On the record, I get slammed right away
for my lame intro, "We’re high atop the Empire State building…" Jim dedicates
a song to our home room teacher, Sister Anne Benedict. Compared to the
other nuns, "Benny," as we called her, was pretty cool. Not only did we
get to go on this field trip, but we also got to listen to, and analyze
the lyrics of the Beatles and Bob Dylan and the harmonies of the Beach
Boys. Jim and Jerry start slamming the rival gangs — Ma Brown’s, Ramblers,
Jeans and Wissinoming — which were named after nearby luncheonettes, parks
and greasy-spoon hang-outs. (The "cool" kids hung out on street corners.
My mom never let me "hang out.")
From the booth, my two partners spotted
Lou Dellucia — an obvious Italian — and this inspired them to burst into
the song, "Top Wop." The melody came from the Hanna-Barbera cartoon "Top
Cat." Forget Black and White, my grandparents were of grade school age
when they came to Philadelphia from Italy around 1906. My parents were
born in America. I was born in America. I can’t ever remember being told
that I was Italian. Sure, we ate spaghetti and meatballs a few times a
week, but there was never any ethnic slant — positive or negative — in
our house. My two brothers and I grew up in the "lily-white" Northeast,
a postwar, row-house community that was halfway between the suburbs and
"Center City." (Similar to the relationship of Queens to Manhattan and
Long Island.)
South Philly is where my parents came from
and where my grandparents, aunts, uncles and cousins lived. Northeast Philly
was a good half-hour ride from there. Philadelphia had its neighborhoods
— Blacks in North and West Philly, Jews to the west of Roosevelt Boulevard
(route 1), Christians to the East. I went to a Catholic School filled with
American-born kids who were mostly of Irish decent. Somehow, the Irish
kids knew of my Italian heritage before I did. They called us "grease-ball,"
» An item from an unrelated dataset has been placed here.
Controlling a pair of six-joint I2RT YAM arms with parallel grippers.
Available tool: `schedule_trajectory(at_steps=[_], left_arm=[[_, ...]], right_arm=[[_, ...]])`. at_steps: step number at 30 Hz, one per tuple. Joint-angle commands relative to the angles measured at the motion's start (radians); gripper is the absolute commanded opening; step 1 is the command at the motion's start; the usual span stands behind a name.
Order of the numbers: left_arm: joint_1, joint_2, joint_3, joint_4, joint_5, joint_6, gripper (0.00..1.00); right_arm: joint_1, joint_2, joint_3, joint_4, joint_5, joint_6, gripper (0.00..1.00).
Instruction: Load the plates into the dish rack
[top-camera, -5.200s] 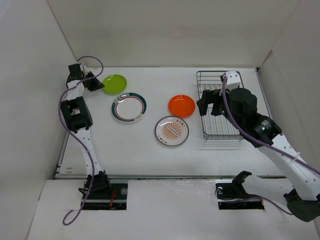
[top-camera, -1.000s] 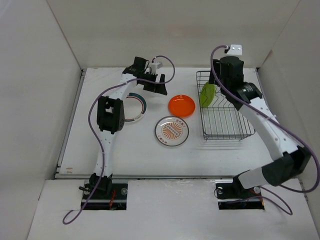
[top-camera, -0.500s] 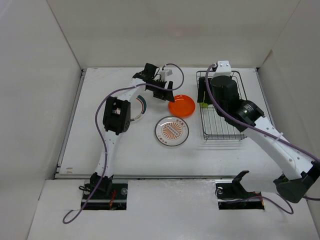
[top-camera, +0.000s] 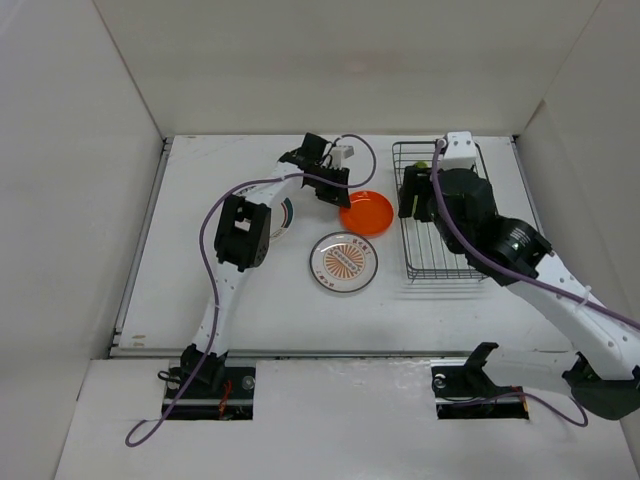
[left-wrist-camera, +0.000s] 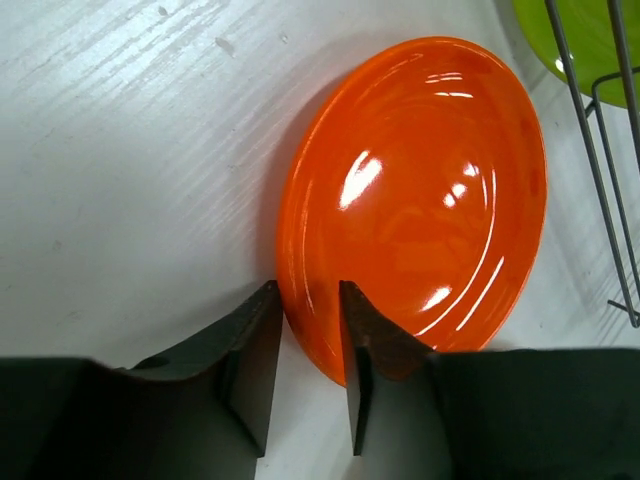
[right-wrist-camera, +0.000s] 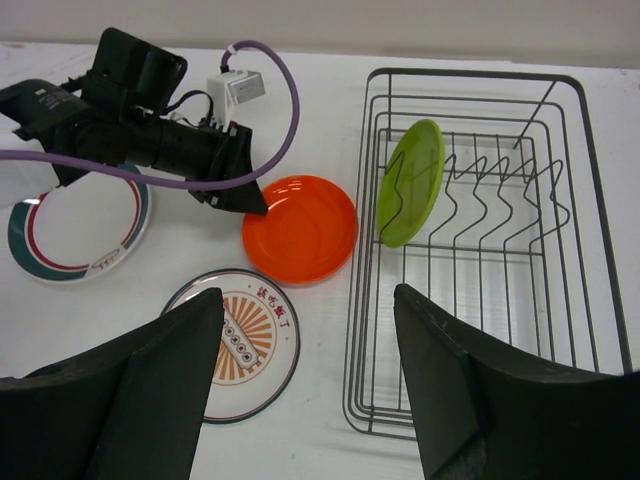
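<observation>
The orange plate lies on the table left of the dish rack. My left gripper is closed on its near-left rim, one finger inside and one outside. The lime-green plate stands upright in the rack's far-left slot. My right gripper is open and empty, above the rack's left edge. The sunburst plate lies in front of the orange one. The ringed plate lies to the left, partly under my left arm.
White walls enclose the table on the left, back and right. The rack's upright prongs stand to the right of the lime plate. My left arm's purple cable loops above the orange plate.
The lime plate went from the table's far left into the rack. My right gripper let go of it and drew back. My left gripper moved right and closed on the orange plate's rim.
</observation>
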Motion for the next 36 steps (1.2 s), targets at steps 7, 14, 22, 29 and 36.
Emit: schedule_trajectory(at_steps=[7, 14, 22, 29, 36], left_arm=[[0.002, 0.044, 0.071, -0.006, -0.102, -0.03, 0.0], [0.083, -0.113, 0.099, -0.015, -0.067, -0.051, 0.0], [0.16, -0.471, -0.06, -0.037, -0.054, 0.077, 0.0], [0.169, -0.652, -0.145, -0.196, 0.107, 0.206, 0.0], [0.169, -0.785, -0.205, -0.239, 0.216, 0.262, 0.0]], right_arm=[[0.011, -0.033, -0.017, -0.006, 0.072, 0.022, 0.74], [0.011, -0.002, -0.069, 0.069, 0.07, -0.006, 0.79], [-0.194, -0.002, -0.166, 0.4, -0.377, -0.107, 0.82], [-0.435, 0.167, -0.105, 0.668, -1.042, -0.154, 0.86], [-0.421, 0.354, 0.001, 0.729, -1.227, -0.136, 0.86]])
"dago," and "WOP." Kids have always been pretty rough on each other. That’s
why "HELP" is placed before the very scratchy recording made on the 96th
floor of the Empire State Building…. The closing song, "HAIR" (by the Cowsils
) helps to date the ESB recording.
The rest of the radio recording collage
will be under a voice over that introduces the last piece. It’s about discovering
someone on a recording made in high school that I didn’t meet until college.
Just before I made the switch from AM top forty to underground FM radio,
I became a Joey Reynolds groupie. He played a mix of top forty, R&B
and lots of MAD magazine-style humor… I recorded hours of his show.
JR had a club called "the royal order of
the night people." Lots of kids called, including this guy, Ron Barron.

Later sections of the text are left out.